For the first time, physicists have observed a quantum property that makes water so unique

    Researchers "saw" how water molecules move close to each other, "framing" the hydrogen bond

    He is about to end up run over, his mother saves him

    Water, the most common liquid, the one that makes us live, is also the most "strange" in the Universe. A research group from the SLAC National Accelerator Laboratory, Stanford University (USA) and Stockholm University (Sweden) has "seen" for the first time how water molecules move close to each other, managing to frame the fascinating mechanism of hydrogen bonds.





    Water is a molecule formed by two atoms of hydrogen and one of oxygen (H2O) and due to its particular structure it forms very strong molecule-molecule bonds, much stronger than other bonds between molecules of different types, called 'hydrogen bonds '. These atoms in fact "bridge" creating a dense network of molecules when water is in a liquid state. This mechanism, at a microscopic level, is due to the different electron density of oxygen and hydrogen.

    In fact, oxygen is the second most electronegative element of the periodic system, that is, it has a very high capacity to attract electrons to itself. On the contrary, hydrogen has a much lower "attractive force" and therefore a sort of "imbalance" is formed in the water molecule so that only one H2O, even if neutral, is a magnet with a positive pole (the hydrogen atoms ) and a negative one (the oxygen atom). In fact, technically it is said that water is one polar molecule. The network is therefore formed by the attractions positive part-negative part.

    And - it seems incredible to say - but it is this structure that has it generated and ensure life on Earth. In fact, when the water becomes solid, therefore ice is formed, the molecules are much less free to move, but to keep the hydrogen bond a little "alive" they move away, causing the system to increase in volume.
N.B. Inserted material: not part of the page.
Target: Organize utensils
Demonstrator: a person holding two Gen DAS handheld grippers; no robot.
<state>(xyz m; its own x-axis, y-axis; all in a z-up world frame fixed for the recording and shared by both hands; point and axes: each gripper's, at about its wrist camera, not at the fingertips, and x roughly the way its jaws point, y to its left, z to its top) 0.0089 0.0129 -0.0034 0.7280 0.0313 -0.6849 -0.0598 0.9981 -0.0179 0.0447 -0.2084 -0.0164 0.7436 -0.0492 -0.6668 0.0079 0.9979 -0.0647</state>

    This is why ice floats on water, having a lower density, and this is why aquatic life has been able to develop and evolve. But the even more incredible thing is that this behavior is truly unique in its kind, because normally the solids are more "concentrated" and therefore denser (be careful, however, to put water bottles in the freezer, because this extraordinary behavior of water causes even explode the glass if the water inside freezes).



    Today researchers have "seen" all of this, which is actually a quantum phenomenon. In particular, they made the first direct observation of how the hydrogen atoms in water molecules pull and push neighboring ones when excited by laser light.

    For the first time, physicists have observed a quantum property that makes water so unique

    © Stanford University

    These findings reveal effects that could underlie key aspects of water's microscopic origin and could lead to a better understanding of how it helps proteins perform their functions in living organisms.

    Although it has already been speculated as this so-called nuclear quantum effect is at the center of many of the strange properties of water, this experiment marks the first time this has been observed directly - comments Anders Nilsson, co-author of the work - We now wonder if this quantum effect could be themissing link in theoretical models that describe the anomalous properties of water.

    Experimentally, the team created jets of liquid water 100 nanometers thick (about 1.000 times thinner than the width of a human hair) and vibrated the water molecules with infrared laser light. Then it blew up the molecules with short pulses of high-energy electrons.

    This generated high-resolution snapshots of the changing atomic structure of the molecules which, put together, created a film that tells how the network responded to light. The movie of life.


    The work was published in Nature.